The main disadvantage of having two locks is the complexity involved. The program clearly has more parts associated with it so there is more opportunity for programmer error. This complexity grows quickly with the number of locks in the system, so it is best to have few locks that protect large regions of memory and only split them when lock contention is shown to be a bottleneck on performance.

At the extreme, a program could have a single lock that protects all memory that is reachable from more than one thread. This design would work quite well for the request-processing example if a thread can process a request without needing to access shared data. If processing a request requires a thread to make many updates to shared memory, then a single lock will become a bottleneck. In this case, the single large region of memory protected by the single lock needs to be split into several non-overlapping subsets, each protected by its own lock.

Taking Locks on Reads

Thus far, I've presented the convention that a lock should always be entered before writing a memory location, but I have not discussed what should happen when memory is read. The read case is a little more complicated because it depends on the programmer's expectations. Consider the example again. Let's imagine that you have decided to read highPriRequests and lowPriRequests to compute totalRequests:

totalRequests = highPriRequests + lowPriRequests;

In this case, the expectation is that the values in these two memory locations add up to an accurate total number of requests. This will only be true if they are not changing while this computation is proceeding. If each tally has its own lock, both locks need to be entered before the sum can be computed.

In contrast, the code that increments highPriRequests only needs to take a single lock. This is because the only invariant used by the update code is that highPriRequests be an accurate tally; lowPriRequests is not involved whatsoever. In general, when code needs a program invariant, all locks associated with any memory involved with the invariant must be taken.

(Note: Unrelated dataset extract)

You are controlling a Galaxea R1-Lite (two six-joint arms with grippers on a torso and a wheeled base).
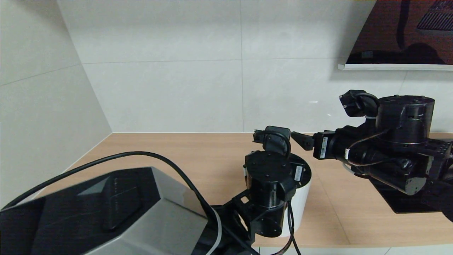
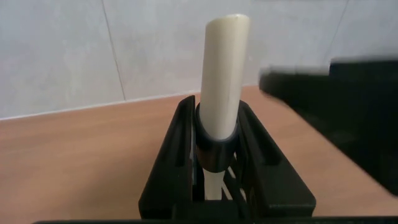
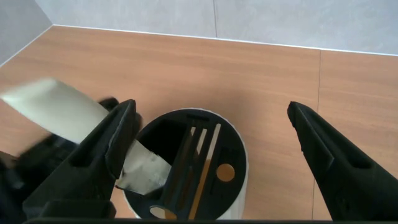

A useful analogy that helps illustrate this point is shown in Figure 5. Think of the computer's memory as a slot machine with thousands of windows, one for each memory location. When you start your program it is like pulling the handle of the slot machine. Memory locations start spinning as other threads change the values of memory. When a thread enters a lock, the locations associated with the lock stop spinning because the code consistently follows the convention that a lock is taken before any update is attempted. The thread can repeat this process, taking more locks and causing more memory to freeze until all the memory locations needed by the thread are stabilized. The thread is now in a position to perform the operation without interference from other threads.

Figure 5 Five Steps to Swap Values Protected by Locks

Figure 5** Five Steps to Swap Values Protected by Locks **

This analogy is useful in changing the programmer's mindset from believing that nothing changes unless it is explicitly changed to believing that everything changes unless locks are used to prevent it. Adopting this new mindset is the most important piece of advice when building multithreaded applications.

What Memory Needs Lock Protection?

You've seen how to use locks to protect program invariants, but I haven't been precise about what memory needs such protection. An easy (and correct) answer would be that all memory needs to be protected by a lock, but this would be overkill for most apps.

Memory can be made safe for multithreaded use in one of several ways. First, memory that is only accessed by a single thread is safe because other threads are unaffected by it. This includes most local variables and all heap-allocated memory before it is published (made reachable to other threads). Once memory is published, however, it falls out of this category and some other technique must be used.

Second, memory that is read-only after publication does not need a lock because any invariants associated with it must hold for the rest of the program (since the value does not change).

Third, memory that is actively updated from multiple threads generally uses locks to ensure that only one thread has access while a program invariant is broken.

Finally, in certain specialized cases where the program invariant is relatively weak, it is possible to perform updates that can be done without locks. Typically, specialized compare-and-exchange instructions are used. These techniques are best thought of as special, lightweight implementations of locks.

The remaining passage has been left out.